- [Dataset section]
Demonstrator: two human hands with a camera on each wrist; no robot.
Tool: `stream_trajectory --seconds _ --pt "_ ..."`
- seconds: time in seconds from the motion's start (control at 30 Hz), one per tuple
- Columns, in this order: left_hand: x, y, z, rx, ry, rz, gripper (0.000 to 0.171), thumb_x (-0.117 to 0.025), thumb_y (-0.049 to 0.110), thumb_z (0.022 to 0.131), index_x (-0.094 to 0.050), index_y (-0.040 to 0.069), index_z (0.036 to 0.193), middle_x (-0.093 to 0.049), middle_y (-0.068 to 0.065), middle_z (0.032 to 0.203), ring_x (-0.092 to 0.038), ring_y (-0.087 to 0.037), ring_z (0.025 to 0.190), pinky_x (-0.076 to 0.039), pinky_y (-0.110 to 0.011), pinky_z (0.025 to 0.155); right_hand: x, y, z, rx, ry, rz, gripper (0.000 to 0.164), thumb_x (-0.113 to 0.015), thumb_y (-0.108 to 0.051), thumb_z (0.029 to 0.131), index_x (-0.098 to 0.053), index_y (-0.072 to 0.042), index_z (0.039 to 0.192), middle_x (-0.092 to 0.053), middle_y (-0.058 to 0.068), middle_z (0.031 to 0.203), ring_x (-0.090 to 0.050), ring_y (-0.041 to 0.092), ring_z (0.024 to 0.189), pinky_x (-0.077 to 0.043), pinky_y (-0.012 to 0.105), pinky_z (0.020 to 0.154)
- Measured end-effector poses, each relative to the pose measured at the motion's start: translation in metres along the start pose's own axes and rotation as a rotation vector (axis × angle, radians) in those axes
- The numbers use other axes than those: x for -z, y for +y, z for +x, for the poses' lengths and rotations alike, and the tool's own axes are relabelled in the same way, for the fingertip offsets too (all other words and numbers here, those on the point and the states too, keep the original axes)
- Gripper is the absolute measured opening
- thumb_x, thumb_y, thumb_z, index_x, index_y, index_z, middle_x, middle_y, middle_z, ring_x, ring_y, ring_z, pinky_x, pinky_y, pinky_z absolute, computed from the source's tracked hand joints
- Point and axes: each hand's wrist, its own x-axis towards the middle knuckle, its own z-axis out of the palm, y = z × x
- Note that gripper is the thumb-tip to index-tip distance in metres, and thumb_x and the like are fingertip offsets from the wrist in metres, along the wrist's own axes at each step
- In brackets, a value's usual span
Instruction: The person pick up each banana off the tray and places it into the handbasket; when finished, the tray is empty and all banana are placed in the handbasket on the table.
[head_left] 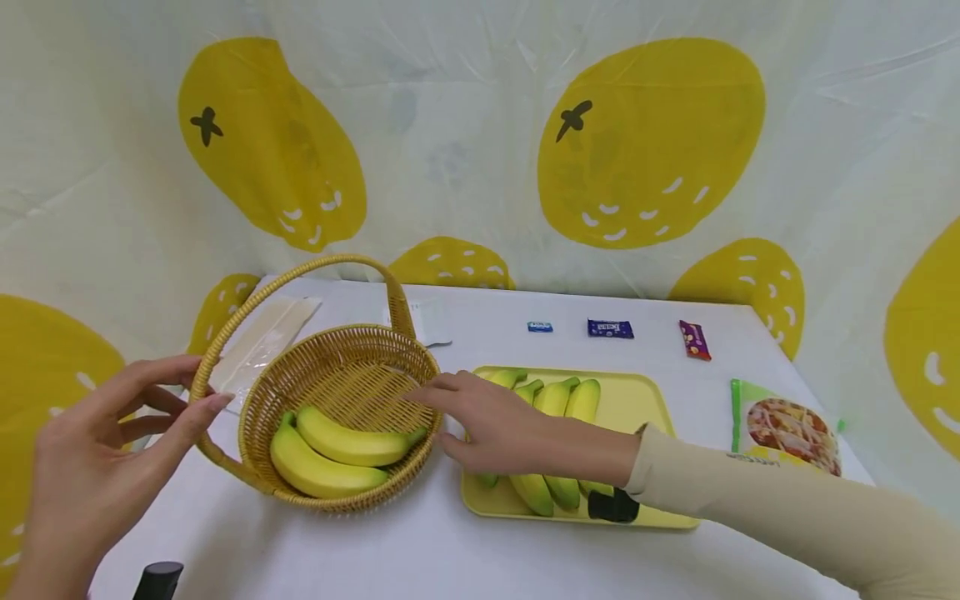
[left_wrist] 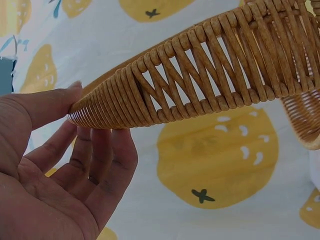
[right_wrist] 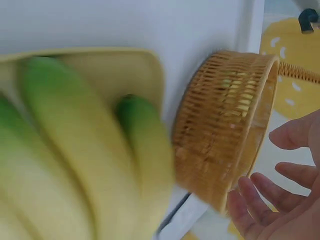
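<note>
My left hand (head_left: 97, 454) pinches the handle (left_wrist: 165, 80) of a woven basket (head_left: 352, 375) between thumb and fingers. The basket tilts towards me, and two bananas (head_left: 352, 442) lie against its near side. With fingers spread and nothing in them, my right hand (head_left: 491, 421) is beside the basket's right rim, as the right wrist view also shows (right_wrist: 280, 195). Below that arm, a yellow tray (head_left: 648, 408) bears several bananas (head_left: 581, 400), partly hidden by the hand and wrist.
Three small wrapped snacks, light blue (head_left: 539, 327), dark blue (head_left: 610, 328) and purple (head_left: 694, 340), lie behind the tray. A green-edged food packet (head_left: 787, 429) is at the right. Clear plastic packaging (head_left: 270, 333) lies behind the basket. A fruit-print curtain (head_left: 450, 125) backs the white table.
</note>
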Motion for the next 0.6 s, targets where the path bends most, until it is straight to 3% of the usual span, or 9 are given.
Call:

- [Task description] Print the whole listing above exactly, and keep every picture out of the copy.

- [Task response]
Demonstrator: two human hands with a camera on each wrist; no robot.
Tool: `stream_trajectory --seconds _ --pt "_ ..."`
- seconds: time in seconds from the motion's start (control at 30 Hz), one per tuple
- Columns, in this order: left_hand: x, y, z, rx, ry, rz, gripper (0.000 to 0.171), thumb_x (-0.117 to 0.025), thumb_y (-0.049 to 0.110), thumb_z (0.022 to 0.131), index_x (-0.094 to 0.050), index_y (-0.040 to 0.069), index_z (0.036 to 0.193), middle_x (-0.093 to 0.049), middle_y (-0.068 to 0.065), middle_z (0.032 to 0.203), ring_x (-0.092 to 0.038), ring_y (-0.087 to 0.037), ring_z (0.025 to 0.190), pinky_x (-0.076 to 0.039), pinky_y (-0.110 to 0.011), pinky_z (0.025 to 0.155); right_hand: x, y, z, rx, ry, rz, gripper (0.000 to 0.164), thumb_x (-0.113 to 0.015), thumb_y (-0.108 to 0.051), thumb_z (0.029 to 0.131), index_x (-0.098 to 0.053), index_y (-0.072 to 0.042), index_z (0.039 to 0.192), middle_x (-0.092 to 0.053), middle_y (-0.058 to 0.068), middle_z (0.031 to 0.203), ring_x (-0.090 to 0.050), ring_y (-0.041 to 0.092), ring_z (0.024 to 0.189), pinky_x (-0.077 to 0.043), pinky_y (-0.012 to 0.105), pinky_z (0.020 to 0.154)
- Measured end-effector poses, each relative to the pose measured at the motion's start: translation in metres along the start pose's own axes and rotation as a rotation vector (axis × angle, radians) in those axes
- The numbers use other axes than those: x for -z, y for +y, z for +x, for the poses' lengths and rotations alike, and the tool's own axes are relabelled in the same way, for the fingertip offsets too (all other words and numbers here, those on the point and the states too, keep the original axes)
- Gripper is the absolute measured opening
- thumb_x, thumb_y, thumb_z, index_x, index_y, index_z, middle_x, middle_y, middle_z, ring_x, ring_y, ring_z, pinky_x, pinky_y, pinky_z absolute, computed from the source's tracked hand joints
- Point and axes: each hand's wrist, its own x-axis towards the middle knuckle, its own z-axis out of the palm, y = z × x
- Note that gripper is the thumb-tip to index-tip distance in metres, and thumb_x and the like are fingertip offsets from the wrist in metres, along the wrist's own axes at each step
- In brackets, a value's usual span
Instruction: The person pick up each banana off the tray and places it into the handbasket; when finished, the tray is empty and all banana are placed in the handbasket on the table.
[head_left] 
[left_wrist] 
[right_wrist] 
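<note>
My left hand (head_left: 97, 454) pinches the handle (left_wrist: 165, 80) of a woven basket (head_left: 352, 375) between thumb and fingers. The basket tilts towards me, and two bananas (head_left: 352, 442) lie against its near side. With fingers spread and nothing in them, my right hand (head_left: 491, 421) is beside the basket's right rim, as the right wrist view also shows (right_wrist: 280, 195). Below that arm, a yellow tray (head_left: 648, 408) bears several bananas (head_left: 581, 400), partly hidden by the hand and wrist.
Three small wrapped snacks, light blue (head_left: 539, 327), dark blue (head_left: 610, 328) and purple (head_left: 694, 340), lie behind the tray. A green-edged food packet (head_left: 787, 429) is at the right. Clear plastic packaging (head_left: 270, 333) lies behind the basket. A fruit-print curtain (head_left: 450, 125) backs the white table.
</note>
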Motion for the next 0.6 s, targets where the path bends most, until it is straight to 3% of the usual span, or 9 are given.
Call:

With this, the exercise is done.